Thursday, January 14, 2010

Krugman on Europe

Paul Krugman recently penned this article in The New York Times comparing the United States and Europe. The crux of his argument is that European-style social democracy does not sacrifice anything in terms of economic dynamism when compared to the relatively more liberal (in the classical sense) United States. As a result, he claims the United States can learn from Europe and shed its fear of the stagnancy that is commonly thought to accompany the welfare state. However, Krugman's argument is remiss and has several weaknesses.
Since 1980, per capita real G.D.P. — which is what matters for living standards — has risen at about the same rate in America and in the E.U. 15: 1.95 percent a year here; 1.83 percent there.
This is Krugman's attempt to forge a link between European-style social democracy and economic dynamism comparable to the United States. However, Krugman clumsily ignores his own words and avoids mentioning the per capita GDP values, instead opting for the more convenient growth rates. According to the IMF's 2008 PPP adjusted GDP per capita numbers, the 2008 average for the EU 15 was $38,174, and $47,440 for the US. This is not an insignificant difference. In addition, if both percentage growth rates are similar, while the actual per capita incomes are different, the larger income will gain more relative to the smaller income. This can hardly be considered equal, and seriously undermines Krugman's argument.
Taxes in major European nations range from 36 to 44 percent of G.D.P., compared with 28 in the United States. Universal health care is, well, universal. Social expenditure is vastly higher than it is here.
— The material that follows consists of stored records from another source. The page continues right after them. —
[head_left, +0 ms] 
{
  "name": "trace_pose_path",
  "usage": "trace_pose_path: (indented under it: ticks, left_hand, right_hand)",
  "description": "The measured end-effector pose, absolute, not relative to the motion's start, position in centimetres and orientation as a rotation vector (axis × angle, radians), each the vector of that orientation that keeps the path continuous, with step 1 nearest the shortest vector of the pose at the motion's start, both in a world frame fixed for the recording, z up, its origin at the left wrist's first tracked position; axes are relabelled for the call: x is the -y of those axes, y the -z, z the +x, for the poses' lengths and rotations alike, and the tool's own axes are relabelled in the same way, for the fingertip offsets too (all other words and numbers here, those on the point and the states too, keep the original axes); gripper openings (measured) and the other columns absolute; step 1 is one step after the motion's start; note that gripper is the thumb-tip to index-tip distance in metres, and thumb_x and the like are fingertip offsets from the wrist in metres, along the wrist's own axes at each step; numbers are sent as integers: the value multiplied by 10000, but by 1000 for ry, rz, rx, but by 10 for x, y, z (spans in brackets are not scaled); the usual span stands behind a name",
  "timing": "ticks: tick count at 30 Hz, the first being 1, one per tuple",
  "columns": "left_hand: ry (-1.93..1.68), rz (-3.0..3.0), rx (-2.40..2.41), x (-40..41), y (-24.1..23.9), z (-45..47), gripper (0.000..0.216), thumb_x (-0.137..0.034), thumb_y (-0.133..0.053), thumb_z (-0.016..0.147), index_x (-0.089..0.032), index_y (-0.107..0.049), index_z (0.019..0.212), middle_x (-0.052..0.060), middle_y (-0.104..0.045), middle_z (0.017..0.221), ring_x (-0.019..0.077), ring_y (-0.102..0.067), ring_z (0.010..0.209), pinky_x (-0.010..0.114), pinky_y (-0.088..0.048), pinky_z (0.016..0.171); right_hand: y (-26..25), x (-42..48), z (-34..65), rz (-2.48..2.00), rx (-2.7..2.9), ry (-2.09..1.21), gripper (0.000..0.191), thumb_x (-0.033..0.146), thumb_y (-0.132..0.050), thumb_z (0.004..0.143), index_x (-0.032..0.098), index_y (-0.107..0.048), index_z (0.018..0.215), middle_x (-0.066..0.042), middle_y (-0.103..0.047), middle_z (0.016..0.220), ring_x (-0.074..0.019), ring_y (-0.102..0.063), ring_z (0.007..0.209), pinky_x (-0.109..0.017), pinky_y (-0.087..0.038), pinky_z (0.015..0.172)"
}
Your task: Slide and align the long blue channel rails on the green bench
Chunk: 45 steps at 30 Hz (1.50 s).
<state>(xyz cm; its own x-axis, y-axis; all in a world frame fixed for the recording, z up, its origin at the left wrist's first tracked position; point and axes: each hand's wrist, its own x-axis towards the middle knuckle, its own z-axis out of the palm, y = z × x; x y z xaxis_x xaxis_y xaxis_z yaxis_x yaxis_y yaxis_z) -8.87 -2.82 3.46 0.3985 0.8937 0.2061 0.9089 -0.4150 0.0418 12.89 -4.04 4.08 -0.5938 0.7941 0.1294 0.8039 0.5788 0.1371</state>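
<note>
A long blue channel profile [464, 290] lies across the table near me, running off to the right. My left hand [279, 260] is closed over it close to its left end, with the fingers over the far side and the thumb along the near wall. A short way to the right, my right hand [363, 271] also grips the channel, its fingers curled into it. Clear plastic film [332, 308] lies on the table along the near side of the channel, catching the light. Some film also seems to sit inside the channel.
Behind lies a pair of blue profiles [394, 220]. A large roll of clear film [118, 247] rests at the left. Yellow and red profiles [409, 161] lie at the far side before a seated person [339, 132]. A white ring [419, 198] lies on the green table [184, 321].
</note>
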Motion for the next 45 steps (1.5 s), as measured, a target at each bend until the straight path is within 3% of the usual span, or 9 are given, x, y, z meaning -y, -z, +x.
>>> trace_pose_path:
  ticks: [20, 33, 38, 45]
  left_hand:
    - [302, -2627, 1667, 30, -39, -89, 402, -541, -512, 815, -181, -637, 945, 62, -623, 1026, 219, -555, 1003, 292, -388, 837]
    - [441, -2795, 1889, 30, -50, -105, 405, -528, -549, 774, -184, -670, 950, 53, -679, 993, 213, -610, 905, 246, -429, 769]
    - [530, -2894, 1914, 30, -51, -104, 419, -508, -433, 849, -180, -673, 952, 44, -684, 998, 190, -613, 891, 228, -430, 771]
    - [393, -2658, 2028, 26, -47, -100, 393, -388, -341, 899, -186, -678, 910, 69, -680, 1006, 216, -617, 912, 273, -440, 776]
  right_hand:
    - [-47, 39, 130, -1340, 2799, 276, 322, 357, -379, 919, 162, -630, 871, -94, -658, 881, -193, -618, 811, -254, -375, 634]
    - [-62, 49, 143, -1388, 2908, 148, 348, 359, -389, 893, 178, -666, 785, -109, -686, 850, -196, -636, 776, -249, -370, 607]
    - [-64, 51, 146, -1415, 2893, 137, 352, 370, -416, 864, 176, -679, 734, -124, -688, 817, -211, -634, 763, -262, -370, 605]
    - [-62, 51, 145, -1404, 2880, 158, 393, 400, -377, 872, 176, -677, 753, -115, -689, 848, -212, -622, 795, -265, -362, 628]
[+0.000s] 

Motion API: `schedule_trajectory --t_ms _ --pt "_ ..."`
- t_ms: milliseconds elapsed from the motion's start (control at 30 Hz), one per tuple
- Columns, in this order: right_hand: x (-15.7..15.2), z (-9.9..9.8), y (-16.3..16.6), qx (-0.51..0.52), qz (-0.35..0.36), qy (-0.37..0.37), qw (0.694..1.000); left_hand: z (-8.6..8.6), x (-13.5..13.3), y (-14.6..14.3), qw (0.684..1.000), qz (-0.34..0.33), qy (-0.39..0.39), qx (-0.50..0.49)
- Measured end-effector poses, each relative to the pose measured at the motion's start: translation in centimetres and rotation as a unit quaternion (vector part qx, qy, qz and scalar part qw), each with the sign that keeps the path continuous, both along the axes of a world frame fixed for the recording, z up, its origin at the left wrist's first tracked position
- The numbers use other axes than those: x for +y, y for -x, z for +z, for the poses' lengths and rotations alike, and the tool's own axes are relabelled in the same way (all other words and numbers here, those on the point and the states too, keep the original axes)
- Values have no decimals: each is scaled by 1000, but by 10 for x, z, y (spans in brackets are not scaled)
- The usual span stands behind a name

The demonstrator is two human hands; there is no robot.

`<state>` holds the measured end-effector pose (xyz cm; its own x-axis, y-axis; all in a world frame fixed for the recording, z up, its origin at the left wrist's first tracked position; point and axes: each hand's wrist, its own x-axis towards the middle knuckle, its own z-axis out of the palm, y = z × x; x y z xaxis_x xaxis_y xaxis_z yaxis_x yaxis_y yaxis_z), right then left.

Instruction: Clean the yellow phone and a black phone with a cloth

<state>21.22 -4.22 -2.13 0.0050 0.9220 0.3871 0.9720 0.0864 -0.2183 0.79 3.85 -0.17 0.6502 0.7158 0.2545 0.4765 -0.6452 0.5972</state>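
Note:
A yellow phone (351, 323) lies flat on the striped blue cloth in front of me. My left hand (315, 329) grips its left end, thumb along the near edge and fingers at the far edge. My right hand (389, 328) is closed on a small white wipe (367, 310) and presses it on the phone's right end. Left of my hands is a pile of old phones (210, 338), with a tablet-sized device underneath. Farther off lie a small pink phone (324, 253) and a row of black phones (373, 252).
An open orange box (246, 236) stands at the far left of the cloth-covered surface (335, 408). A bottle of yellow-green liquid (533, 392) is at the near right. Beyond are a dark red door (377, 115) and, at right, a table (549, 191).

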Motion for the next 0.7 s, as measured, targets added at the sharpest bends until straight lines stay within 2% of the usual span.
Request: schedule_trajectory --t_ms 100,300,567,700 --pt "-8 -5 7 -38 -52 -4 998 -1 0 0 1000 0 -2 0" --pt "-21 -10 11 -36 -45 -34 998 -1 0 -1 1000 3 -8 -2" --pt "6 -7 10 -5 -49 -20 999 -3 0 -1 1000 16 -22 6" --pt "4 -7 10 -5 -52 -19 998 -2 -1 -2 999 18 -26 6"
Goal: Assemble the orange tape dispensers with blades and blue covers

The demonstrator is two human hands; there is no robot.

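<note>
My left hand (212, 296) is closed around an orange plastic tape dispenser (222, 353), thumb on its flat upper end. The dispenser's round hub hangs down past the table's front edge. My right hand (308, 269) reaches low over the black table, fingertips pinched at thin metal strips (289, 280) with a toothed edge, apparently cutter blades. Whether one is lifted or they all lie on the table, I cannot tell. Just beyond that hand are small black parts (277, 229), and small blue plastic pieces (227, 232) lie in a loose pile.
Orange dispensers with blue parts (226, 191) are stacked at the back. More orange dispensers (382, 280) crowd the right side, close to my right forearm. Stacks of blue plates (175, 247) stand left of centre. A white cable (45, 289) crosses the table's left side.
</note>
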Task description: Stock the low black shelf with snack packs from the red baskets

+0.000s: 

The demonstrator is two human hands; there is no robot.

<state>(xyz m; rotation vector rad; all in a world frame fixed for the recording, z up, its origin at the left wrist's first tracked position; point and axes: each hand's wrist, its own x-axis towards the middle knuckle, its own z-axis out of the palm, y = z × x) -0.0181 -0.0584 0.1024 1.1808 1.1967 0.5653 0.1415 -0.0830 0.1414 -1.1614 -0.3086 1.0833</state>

So if there were anything to the economic assumptions that dominate U.S. public discussion — above all, the belief that even modestly higher taxes on the rich and benefits for the less well off would drastically undermine incentives to work, invest and innovate — Europe would be the stagnant, decaying economy of legend. But it isn’t.

After Krugman's sleight of logic earlier, he takes his conclusions to the extreme by claiming taxes do not affect incentives to work, invest, and innovate. Coming from an economist, the idea that you can tax people and not impact incentives to work, invest, and innovate is cavalier. When you increase taxes, it does not affect everyone's decisions, it affects decisions at the margin. This does not mean an economy with 8-16% higher taxes morphs into a regressive, decaying economy, only that marginal investment, work, and saving decisions are impacted.

The general point he attempts to get across is that Europe is not that bad, and offers more welfare options for its citizens. Europe is not that bad, there are certainly worse places to live. But, that does not mean the US should increase taxes and welfare programs either. The US and Europe have different preferences, and one could argue that our governments reflect these preferences. Also, there is a surprising dearth of evidence that argues welfare is actually helpful for those who receive it. As an economist should know, just because a program intends to do help people, does not automatically mean it correctly aligns all relevant incentives (See "Poverty Traps" a couple posts down). At first Krugman's article appears lazy. Especially when he concludes with the vague notion that there is no trade-off between social justice and progress. These terms are far from clearly defined, and he does not even attempt to do so in his article. In the end, Krugman's article transcends its apparent laziness and reveals itself for what it is: blind promotion.